Using the data below, work out how many of its lines contain "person", and give that number with nothing added.

» **MATERIAL SUPPLIED**
# # # #
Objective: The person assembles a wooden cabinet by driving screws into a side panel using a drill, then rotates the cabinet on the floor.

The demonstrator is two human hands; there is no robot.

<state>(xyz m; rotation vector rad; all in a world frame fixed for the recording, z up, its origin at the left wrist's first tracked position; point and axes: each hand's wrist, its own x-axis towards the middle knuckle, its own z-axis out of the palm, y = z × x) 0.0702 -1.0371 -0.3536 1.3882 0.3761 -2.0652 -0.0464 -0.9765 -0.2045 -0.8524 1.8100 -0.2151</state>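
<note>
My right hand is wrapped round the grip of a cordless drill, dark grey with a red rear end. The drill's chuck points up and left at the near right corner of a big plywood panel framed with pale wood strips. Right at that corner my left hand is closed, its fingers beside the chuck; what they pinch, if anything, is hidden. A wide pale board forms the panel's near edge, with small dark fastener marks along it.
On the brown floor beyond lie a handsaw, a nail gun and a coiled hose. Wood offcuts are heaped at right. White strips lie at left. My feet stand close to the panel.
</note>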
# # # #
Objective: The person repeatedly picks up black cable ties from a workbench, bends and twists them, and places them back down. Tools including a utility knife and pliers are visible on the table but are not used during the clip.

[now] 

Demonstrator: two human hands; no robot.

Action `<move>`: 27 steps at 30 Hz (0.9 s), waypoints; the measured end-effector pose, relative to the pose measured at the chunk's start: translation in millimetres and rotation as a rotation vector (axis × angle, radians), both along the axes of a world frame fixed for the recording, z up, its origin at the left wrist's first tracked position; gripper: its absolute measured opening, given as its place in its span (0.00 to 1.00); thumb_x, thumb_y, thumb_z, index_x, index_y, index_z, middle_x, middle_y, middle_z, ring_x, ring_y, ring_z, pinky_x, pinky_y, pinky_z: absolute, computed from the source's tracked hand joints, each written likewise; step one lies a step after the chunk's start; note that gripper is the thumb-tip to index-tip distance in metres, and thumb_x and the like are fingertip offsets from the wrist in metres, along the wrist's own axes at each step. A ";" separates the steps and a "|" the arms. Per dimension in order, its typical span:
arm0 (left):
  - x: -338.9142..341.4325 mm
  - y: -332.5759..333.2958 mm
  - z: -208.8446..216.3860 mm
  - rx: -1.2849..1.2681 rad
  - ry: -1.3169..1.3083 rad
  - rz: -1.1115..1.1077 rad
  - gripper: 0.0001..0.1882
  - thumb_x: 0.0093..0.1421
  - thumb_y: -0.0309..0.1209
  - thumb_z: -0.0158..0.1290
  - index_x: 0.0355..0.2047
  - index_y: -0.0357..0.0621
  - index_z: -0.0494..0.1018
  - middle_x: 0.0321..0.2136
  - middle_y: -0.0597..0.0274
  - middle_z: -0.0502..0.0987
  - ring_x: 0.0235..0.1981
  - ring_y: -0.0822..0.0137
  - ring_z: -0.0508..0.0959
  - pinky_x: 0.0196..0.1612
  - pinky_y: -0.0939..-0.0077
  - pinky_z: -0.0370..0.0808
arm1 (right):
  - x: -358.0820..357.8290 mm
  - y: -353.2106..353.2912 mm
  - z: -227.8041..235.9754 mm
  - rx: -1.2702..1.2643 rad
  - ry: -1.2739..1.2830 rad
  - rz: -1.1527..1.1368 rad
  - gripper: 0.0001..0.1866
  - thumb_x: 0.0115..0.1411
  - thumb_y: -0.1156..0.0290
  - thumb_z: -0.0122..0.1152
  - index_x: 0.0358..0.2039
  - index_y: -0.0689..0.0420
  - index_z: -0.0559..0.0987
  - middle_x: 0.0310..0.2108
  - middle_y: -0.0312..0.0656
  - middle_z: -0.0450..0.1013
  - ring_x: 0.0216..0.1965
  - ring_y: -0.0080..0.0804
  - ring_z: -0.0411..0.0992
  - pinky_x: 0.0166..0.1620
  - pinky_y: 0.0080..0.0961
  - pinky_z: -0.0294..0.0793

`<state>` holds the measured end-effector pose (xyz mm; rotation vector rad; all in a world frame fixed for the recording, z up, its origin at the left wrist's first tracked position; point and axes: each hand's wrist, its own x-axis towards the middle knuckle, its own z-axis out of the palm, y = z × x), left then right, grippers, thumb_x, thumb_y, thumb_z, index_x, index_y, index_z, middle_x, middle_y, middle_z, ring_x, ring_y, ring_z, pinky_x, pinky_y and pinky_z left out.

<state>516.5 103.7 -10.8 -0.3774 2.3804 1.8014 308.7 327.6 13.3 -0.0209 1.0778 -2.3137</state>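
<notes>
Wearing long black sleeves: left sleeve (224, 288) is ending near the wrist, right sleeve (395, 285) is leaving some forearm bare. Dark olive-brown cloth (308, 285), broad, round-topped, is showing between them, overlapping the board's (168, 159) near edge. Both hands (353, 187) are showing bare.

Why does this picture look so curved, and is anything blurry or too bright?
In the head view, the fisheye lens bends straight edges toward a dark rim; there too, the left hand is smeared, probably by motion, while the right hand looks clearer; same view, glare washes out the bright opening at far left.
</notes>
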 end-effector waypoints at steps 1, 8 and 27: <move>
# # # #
» **WRITTEN ANSWER**
2